■ **Your assignment**
Retype only what runs from the beginning of the data through the line with "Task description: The"; please omit the pictures and keep every line exact.

■ **Data below**

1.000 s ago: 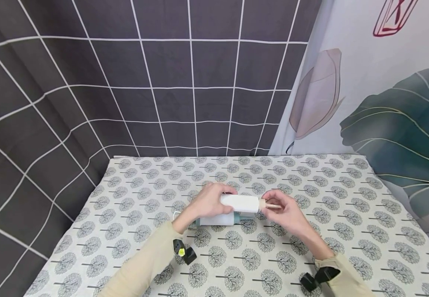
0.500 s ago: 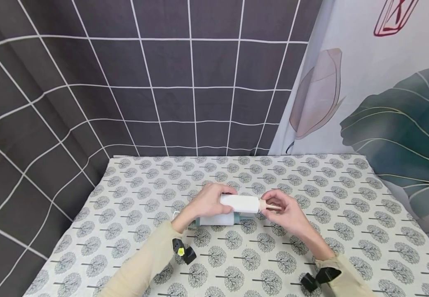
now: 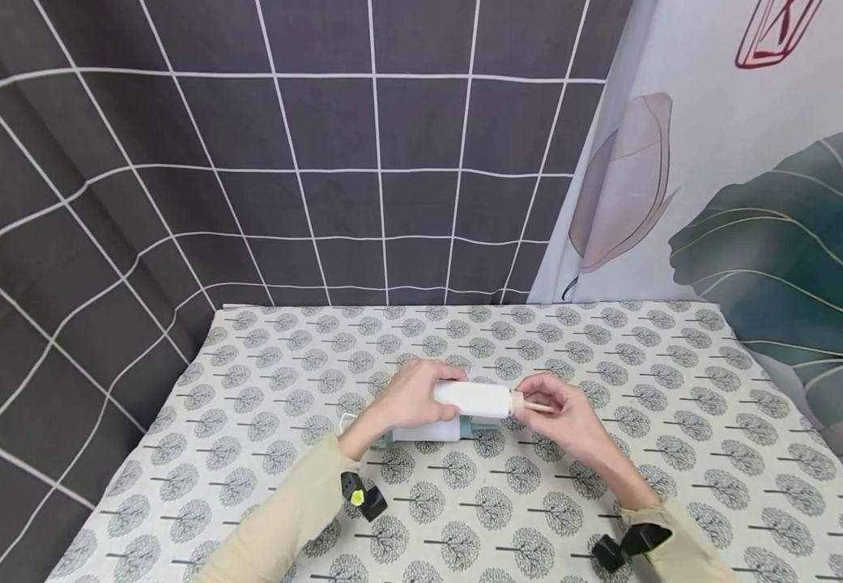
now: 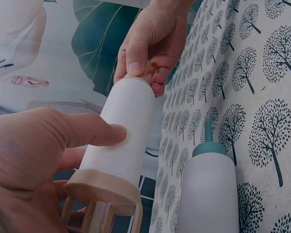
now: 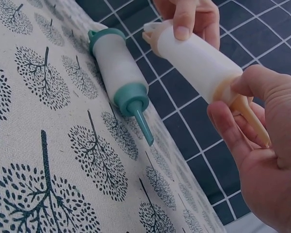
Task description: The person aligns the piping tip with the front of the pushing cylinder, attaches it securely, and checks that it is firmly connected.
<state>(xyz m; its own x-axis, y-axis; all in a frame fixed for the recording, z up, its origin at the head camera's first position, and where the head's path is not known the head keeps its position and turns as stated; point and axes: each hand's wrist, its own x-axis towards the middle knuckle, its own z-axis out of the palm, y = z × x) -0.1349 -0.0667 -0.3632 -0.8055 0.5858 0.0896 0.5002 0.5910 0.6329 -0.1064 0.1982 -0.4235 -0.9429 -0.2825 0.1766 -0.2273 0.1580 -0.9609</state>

■ **Task response**
1.000 s ago: 
0.500 s ago: 
now: 
now: 
now: 
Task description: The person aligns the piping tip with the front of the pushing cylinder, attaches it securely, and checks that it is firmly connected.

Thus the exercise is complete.